Background technology
Red copper oxide (Cu 2O) be a kind of non-stoichiometric (nonstoichiometric) brick-red semi-conductor (Z.C.Orel, A.Anlovar, G.Drai, et al.Cryst.Growth Des.2007,7,453-458).Usually all is the p type with traditional method such as the cuprous oxide film conduction type that thermal oxidation method prepares, this be since the ratio of this film copper and oxygen less than 2: 1, and the existence that has the copper vacancy to fall into form (A.E.Rakhshani.Solid-StateElectron.1986,29,7-17).N type Red copper oxide by doping techniques preparation not noticeable always (A.A.Berrezin, F.L Weichman.Solid State Commun.1981,37,157-160.).To so far, also have only a few method for preparing n type Red copper oxide be seen in report (C.M McShane, K.S.Choi.J.Am.Chem.Soc.2009,131,2561-2569.).The formation condition that this a few preparation method's a common feature is a Red copper oxide all is a sour environment.And by in alkaline environment, using chemical deposition (M.T.S.Nair, L.Guerrero, O.L.Arenas, P.K.Nair.App.Surf.Sci.1999,150,143-151.), electrodip process (J.N.Nian, C.C.Hu, H.Teng.Int.J.Hydrogen Energy.2008,33,2897-2903) Zhi Bei Red copper oxide presents p N-type semiconductorN feature.

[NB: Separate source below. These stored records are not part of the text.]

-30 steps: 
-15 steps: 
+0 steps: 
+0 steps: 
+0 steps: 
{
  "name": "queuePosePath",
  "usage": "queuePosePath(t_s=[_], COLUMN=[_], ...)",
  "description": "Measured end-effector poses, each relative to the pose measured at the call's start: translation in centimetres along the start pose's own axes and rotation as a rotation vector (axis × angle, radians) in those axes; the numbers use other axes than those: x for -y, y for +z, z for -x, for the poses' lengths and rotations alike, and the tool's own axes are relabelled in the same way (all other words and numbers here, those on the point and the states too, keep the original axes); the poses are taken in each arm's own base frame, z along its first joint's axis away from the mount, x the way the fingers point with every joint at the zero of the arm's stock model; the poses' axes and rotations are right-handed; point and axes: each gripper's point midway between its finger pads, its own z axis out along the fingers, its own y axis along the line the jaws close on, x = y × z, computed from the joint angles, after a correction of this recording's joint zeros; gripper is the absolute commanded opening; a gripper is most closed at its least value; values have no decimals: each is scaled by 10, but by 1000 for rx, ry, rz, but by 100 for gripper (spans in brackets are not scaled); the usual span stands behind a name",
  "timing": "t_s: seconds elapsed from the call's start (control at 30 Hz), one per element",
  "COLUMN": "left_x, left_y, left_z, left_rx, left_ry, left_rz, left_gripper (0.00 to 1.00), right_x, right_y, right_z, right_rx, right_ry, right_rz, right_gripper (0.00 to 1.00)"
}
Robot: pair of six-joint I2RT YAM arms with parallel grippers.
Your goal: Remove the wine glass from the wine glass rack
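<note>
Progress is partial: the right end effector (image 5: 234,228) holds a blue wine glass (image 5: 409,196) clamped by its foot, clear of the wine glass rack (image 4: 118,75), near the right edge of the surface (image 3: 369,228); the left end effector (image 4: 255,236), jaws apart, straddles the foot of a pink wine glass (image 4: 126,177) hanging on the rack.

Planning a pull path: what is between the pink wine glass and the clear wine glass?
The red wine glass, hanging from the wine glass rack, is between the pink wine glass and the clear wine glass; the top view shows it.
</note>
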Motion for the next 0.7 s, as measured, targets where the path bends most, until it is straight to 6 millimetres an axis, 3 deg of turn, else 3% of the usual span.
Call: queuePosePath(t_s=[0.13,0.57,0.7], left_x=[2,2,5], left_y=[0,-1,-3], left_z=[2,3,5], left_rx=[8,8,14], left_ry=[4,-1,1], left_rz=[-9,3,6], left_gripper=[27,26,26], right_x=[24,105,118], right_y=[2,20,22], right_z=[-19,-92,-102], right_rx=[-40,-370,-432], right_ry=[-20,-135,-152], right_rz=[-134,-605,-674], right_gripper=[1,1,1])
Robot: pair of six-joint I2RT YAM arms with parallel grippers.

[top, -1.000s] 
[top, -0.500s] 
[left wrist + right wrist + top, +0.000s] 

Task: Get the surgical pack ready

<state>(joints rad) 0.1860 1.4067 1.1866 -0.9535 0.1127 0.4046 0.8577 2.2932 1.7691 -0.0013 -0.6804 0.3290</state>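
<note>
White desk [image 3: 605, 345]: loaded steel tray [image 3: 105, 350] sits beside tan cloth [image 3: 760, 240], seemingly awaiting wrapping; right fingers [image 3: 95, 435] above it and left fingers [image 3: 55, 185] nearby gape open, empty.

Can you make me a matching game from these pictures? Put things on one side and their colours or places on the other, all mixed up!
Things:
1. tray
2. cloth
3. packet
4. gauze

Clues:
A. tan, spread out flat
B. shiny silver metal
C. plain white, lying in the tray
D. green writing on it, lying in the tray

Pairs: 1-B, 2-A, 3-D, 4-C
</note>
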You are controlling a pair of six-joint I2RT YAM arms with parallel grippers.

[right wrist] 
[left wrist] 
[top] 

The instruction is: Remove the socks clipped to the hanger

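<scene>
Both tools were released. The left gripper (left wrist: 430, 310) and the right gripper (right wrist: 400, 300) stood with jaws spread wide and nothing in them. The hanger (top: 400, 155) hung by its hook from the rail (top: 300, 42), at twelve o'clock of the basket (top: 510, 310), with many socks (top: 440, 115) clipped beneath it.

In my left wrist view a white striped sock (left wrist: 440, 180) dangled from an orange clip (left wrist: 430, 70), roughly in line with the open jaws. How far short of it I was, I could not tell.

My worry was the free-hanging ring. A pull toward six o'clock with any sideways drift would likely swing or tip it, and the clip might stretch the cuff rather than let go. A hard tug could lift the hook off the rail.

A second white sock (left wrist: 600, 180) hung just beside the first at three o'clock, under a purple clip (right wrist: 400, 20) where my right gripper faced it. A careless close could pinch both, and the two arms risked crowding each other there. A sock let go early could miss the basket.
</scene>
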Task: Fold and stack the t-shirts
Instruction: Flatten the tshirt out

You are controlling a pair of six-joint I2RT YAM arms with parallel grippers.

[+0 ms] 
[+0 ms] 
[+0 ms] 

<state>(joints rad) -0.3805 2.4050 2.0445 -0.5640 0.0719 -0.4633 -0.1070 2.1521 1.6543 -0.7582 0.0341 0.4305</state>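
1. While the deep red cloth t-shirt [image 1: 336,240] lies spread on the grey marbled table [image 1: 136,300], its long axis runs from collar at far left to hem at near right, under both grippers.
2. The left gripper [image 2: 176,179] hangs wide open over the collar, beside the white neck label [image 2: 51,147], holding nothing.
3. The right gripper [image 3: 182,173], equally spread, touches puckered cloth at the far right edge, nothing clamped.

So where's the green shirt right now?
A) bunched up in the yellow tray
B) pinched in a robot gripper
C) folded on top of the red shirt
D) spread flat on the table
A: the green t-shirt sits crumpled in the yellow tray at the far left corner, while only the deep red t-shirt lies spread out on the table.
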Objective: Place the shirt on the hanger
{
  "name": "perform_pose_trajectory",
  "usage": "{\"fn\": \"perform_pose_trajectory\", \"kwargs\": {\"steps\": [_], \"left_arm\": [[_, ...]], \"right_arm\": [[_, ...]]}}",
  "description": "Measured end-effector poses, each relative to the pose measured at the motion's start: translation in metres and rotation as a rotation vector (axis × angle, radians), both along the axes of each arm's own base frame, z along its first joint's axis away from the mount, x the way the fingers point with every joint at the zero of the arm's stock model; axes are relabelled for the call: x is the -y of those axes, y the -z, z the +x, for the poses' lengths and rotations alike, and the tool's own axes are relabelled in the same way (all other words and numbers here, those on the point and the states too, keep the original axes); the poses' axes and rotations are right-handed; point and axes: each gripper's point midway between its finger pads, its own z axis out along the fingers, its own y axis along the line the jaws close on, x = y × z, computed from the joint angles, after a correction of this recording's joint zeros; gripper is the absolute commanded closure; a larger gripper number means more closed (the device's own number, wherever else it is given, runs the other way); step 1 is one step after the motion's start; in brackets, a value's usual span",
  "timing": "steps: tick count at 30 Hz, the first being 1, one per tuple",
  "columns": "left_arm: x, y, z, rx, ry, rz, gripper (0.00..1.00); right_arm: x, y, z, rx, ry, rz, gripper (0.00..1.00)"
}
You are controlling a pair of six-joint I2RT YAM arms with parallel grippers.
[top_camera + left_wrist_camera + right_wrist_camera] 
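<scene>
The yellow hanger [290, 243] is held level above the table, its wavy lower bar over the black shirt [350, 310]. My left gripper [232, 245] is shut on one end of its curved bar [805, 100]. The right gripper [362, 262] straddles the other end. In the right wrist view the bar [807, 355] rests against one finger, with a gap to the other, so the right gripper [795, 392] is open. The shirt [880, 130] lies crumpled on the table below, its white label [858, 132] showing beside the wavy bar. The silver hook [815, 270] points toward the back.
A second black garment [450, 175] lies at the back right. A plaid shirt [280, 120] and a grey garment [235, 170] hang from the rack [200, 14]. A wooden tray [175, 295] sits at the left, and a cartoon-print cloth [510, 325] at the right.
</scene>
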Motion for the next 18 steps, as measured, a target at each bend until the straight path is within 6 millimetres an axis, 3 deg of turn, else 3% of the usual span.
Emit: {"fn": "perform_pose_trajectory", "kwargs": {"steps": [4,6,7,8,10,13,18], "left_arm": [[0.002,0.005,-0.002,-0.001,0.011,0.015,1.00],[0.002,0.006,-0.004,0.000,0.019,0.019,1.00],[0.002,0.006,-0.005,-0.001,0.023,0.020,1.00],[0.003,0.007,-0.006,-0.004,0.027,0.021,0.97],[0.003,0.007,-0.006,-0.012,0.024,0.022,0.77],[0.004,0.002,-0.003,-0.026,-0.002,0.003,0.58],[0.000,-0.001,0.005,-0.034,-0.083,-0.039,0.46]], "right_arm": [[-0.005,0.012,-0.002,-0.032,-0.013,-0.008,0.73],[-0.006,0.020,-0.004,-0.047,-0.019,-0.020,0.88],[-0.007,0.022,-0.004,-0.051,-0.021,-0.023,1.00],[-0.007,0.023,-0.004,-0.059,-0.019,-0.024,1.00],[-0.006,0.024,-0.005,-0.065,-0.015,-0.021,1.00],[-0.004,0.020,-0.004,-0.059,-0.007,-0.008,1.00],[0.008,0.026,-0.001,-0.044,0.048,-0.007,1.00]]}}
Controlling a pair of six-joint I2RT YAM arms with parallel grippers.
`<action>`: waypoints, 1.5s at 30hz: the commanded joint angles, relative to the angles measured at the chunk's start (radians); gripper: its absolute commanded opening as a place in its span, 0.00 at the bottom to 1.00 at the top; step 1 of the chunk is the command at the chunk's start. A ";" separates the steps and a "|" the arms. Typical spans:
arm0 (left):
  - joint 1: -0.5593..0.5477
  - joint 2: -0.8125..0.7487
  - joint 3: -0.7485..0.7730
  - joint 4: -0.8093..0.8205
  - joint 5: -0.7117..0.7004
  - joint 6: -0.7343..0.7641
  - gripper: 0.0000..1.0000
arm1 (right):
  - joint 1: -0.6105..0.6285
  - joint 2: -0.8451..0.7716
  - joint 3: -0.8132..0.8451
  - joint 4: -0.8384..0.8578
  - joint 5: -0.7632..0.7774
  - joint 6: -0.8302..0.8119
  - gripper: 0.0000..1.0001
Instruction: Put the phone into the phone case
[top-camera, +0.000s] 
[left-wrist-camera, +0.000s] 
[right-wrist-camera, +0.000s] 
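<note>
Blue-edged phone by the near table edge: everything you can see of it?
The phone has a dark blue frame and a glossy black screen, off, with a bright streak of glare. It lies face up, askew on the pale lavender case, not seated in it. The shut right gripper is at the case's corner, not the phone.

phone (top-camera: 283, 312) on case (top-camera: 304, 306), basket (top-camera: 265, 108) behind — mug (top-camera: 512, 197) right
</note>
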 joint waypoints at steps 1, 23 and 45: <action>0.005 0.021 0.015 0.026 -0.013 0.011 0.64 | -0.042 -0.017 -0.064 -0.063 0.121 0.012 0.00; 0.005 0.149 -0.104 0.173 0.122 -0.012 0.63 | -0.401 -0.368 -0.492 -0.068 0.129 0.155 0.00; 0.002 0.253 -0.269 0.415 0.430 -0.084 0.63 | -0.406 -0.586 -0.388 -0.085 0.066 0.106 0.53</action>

Hydrothermal method (hydrothermal method) claim hydrothermal method again.Be meant that be solvent with water in the pressurized vessel of sealing, the chemical reaction that under high-temperature and high-pressure conditions, carries out.Because the airtight and conserve energy of reaction system, hydrothermal method be a kind of help environment and economic good method (J.H.Lee, N.Kumagai, T.Watanabe, M.Yoshimura.Solid State Ionics.2002,151,41-45).And the product that generates through hydrothermal method does not generally need after annealing to handle.The applicant utilizes hydrothermal method, by the control pH value of aqueous solution, has prepared the controlled cuprous oxide film with different conduction-types feature.Wherein the cuprous oxide film of preparing under solutions of weak acidity is a n type optical response semiconductor, is p type optical response semiconductor under alkaline condition.This process has ubiquity, and simple, easy row can be realized large-scale production.The product that wherein prepares can provide the basis for further developing homogeneity Red copper oxide p/n knot.
Summary of the invention
The objective of the invention is to obtain the cuprous oxide film of needed different conduction-types (p or n type) by pH value of aqueous solution in the control reactant.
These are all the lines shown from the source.